Problem description: Copy the data exactly, keeping every line intact.

Data section:
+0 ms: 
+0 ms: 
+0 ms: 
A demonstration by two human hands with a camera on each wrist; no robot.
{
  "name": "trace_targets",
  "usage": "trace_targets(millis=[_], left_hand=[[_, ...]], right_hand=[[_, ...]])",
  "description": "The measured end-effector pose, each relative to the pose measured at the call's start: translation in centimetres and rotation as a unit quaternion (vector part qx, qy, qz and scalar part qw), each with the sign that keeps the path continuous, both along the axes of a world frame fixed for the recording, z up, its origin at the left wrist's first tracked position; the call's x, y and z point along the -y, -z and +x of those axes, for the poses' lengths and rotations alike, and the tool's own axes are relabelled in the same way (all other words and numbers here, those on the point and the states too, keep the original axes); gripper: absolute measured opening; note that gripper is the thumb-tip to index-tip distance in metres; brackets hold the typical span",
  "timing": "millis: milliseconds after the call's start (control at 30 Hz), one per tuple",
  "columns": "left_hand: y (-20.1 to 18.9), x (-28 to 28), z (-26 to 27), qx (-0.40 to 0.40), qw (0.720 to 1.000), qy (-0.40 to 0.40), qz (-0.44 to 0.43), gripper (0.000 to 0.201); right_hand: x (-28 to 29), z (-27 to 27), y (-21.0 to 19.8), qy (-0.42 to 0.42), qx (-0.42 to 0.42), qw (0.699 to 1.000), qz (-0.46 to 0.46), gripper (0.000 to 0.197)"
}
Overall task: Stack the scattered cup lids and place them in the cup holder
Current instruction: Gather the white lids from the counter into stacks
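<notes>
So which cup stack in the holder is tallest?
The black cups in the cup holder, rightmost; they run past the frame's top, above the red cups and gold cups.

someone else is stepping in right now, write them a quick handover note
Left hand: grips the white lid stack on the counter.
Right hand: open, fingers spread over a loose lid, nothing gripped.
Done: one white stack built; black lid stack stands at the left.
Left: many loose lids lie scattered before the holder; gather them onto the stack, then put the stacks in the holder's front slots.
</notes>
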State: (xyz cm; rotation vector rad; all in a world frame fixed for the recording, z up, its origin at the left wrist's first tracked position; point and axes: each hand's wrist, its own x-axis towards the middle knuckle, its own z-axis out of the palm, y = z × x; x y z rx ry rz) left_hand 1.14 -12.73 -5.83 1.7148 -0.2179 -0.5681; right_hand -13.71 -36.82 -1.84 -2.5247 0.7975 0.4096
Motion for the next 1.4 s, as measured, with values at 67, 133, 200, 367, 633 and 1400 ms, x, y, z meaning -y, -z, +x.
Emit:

Response area:
+0 ms: 
+0 ms: 
+0 ms: 
A demonstration by two human hands with a camera on each wrist; no robot.
{
  "name": "trace_targets",
  "usage": "trace_targets(millis=[_], left_hand=[[_, ...]], right_hand=[[_, ...]])",
  "description": "The measured end-effector pose, each relative to the pose measured at the call's start: translation in centimetres and rotation as a unit quaternion (vector part qx, qy, qz and scalar part qw), each with the sign that keeps the path continuous, both along the axes of a world frame fixed for the recording, z up, its origin at the left wrist's first tracked position; the call's x, y and z point along the -y, -z and +x of those axes, for the poses' lengths and rotations alike, and the tool's own axes are relabelled in the same way (all other words and numbers here, those on the point and the states too, keep the original axes); gripper: absolute measured opening; note that gripper is the thumb-tip to index-tip distance in metres; brackets hold the typical span",
  "timing": "millis: milliseconds after the call's start (control at 30 Hz), one per tuple",
  "columns": "left_hand: y (-20.1 to 18.9), x (-28 to 28), z (-26 to 27), qx (-0.40 to 0.40), qw (0.720 to 1.000), qy (-0.40 to 0.40), qz (-0.44 to 0.43), gripper (0.000 to 0.201); right_hand: x (-28 to 29), z (-27 to 27), y (-21.0 to 19.8), qy (-0.42 to 0.42), qx (-0.42 to 0.42), qw (0.699 to 1.000), qz (-0.46 to 0.46), gripper (0.000 to 0.197)"
}
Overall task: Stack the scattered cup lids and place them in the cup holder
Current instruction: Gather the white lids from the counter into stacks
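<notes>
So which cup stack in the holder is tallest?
The black cups in the cup holder, rightmost; they run past the frame's top, above the red cups and gold cups.

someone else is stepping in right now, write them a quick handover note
Left hand: grips the white lid stack on the counter.
Right hand: open, fingers spread over a loose lid, nothing gripped.
Done: one white stack built; black lid stack stands at the left.
Left: many loose lids lie scattered before the holder; gather them onto the stack, then put the stacks in the holder's front slots.
</notes>
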State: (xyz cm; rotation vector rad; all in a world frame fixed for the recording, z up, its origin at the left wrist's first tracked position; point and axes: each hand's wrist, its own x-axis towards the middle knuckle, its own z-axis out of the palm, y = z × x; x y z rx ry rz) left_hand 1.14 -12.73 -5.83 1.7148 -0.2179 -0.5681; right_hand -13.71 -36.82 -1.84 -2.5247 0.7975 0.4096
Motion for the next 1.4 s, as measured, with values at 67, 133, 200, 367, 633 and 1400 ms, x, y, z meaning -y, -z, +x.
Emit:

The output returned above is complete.